About the Casa Gorordo Museum
The Casa Gorordo Museum was built by Alejandro Reynes y Rosales in the 19th century. It was originally a two-storey house. In 1863, it was bought by a Spanish merchant, Juan Isidro de Gorordo. Between 1863 to 1979, four generations of the Gorordo family lived in this house, one is the very first Cebuano bishop, Juan Gorordo.
The house was built with coral stone blocks, terra-cotta roof tiles, and molave (tugas) hardwood flooring. It also has wide windows with sliding panels that are fitted with capiz shells, a typical Spanish architecture during the Spanish colonial period. It is known locally as the “bahay na bato”.
History of Casa Gorordo Museum
In 1980, the house was purchased by the Ramon Aboitiz Foundation, Inc. under its Cultural Heritage Program. It was then opened as a public museum in 1983 after comprehensive renovation and restoration. The National Historical Institute declared the house as a National Historical Landmark in September 1991. The museum now exhibits Philippine culture and lifestyle of the mid-19th and early 20th century.
What Can be Seen Inside the Museum?
Inside the museum are ornamented antique furniture, costumes, paintings, and religious images like life-sized and small statues of saints and other figurines. There are also wood carvings, decorative arts and household items, and tools for farming, kitchen and even baking. It also showcases present-day arts on the ground floor.

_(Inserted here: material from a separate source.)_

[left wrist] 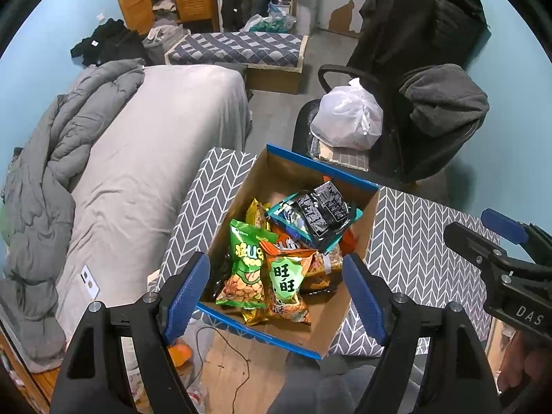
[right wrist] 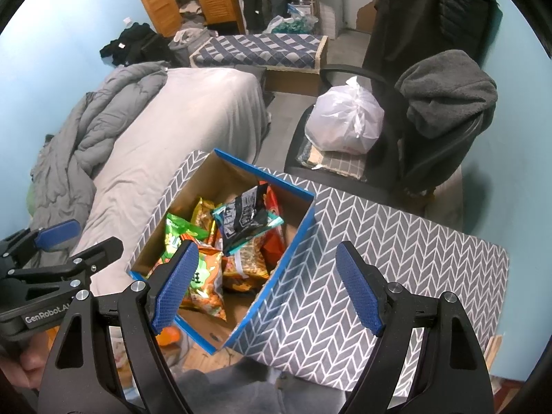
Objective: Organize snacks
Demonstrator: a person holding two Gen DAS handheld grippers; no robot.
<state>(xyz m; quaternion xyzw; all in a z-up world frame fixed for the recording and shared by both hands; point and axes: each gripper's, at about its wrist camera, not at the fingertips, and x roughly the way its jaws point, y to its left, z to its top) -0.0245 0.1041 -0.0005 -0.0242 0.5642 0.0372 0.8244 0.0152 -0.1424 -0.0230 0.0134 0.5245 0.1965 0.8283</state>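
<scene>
Both hand-held grippers hang over a cardboard box (left wrist: pixel 348 324) with blue edging, tilted steeply down at it.

Left hand-held gripper (left wrist: pixel 276 288): jaws spread wide, nothing between the blue pads; from its own camera the snack pile shows through the gap. Right hand-held gripper (right wrist: pixel 267 284): also spread, empty; through its gap show the near right corner of the box and the herringbone surface (right wrist: pixel 396 252).

Box sits on the left part of that grey-and-white surface, with its near corner seeming to jut past the edge toward the person. Snacks all lie inside the box: a green peanut bag (left wrist: pixel 246 265) at the front left, an orange bag (left wrist: pixel 288 284) overlapping its right side, a yellow bag (left wrist: pixel 257 214) behind, and a black packet (left wrist: pixel 322 212) on top of a teal one (left wrist: pixel 286 219) toward the back right. More orange and red packs are underneath, only partly seen.

Surface to the right of the box is bare cloth.

Around: bed (left wrist: pixel 145 158) with a grey duvet to the left, office chair (right wrist: pixel 445 127) carrying a white plastic bag (right wrist: pixel 346 120) beyond the surface. A bit of a hand (right wrist: pixel 27 369) shows under the left gripper's body in the right view.
</scene>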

The ground floor has a patio and a small gallery.The patio serves a waiting room for the guests. The basement is near the patio and is used for food storage.
Various artifacts from the 18th and 19th century can also be found like implements for agricultural and household use. They have plows and other soil cultivating tools that are evidences that farming already existed in Cebu during the Spanish era.
At the second floor, there are original figures that shows intricate art like wood carvings. These divide the house into function rooms.
There are rattan sets and Vienna chairs in the living room with cabinets, tables, and beds that are manufactured from hardwood like narra and molave. These furnitures also have exquisite carvings.
The dining room has antique silverware, plates, and cups. It also has 18th century water jars and cooking accessories.
The Casa Gorordo Museum is located at No. 35 Lopez Jaena Street, Barangay Parian, Cebu City. It is open to the public on Tuesdays until Sundays from 10:00 a.m. to 6:00 p.m and is closed on Mondays and holidays.
The museum collects a very minimal entrance fee for the maintenance of the facility. The rates for local and foreign tourists are different. Local tourists pay P40.00 for adults, P15.00 for college students, and P10.00 for high school and elementary students. Foreign tourists pay P70.00 for adults and P50.00 for students.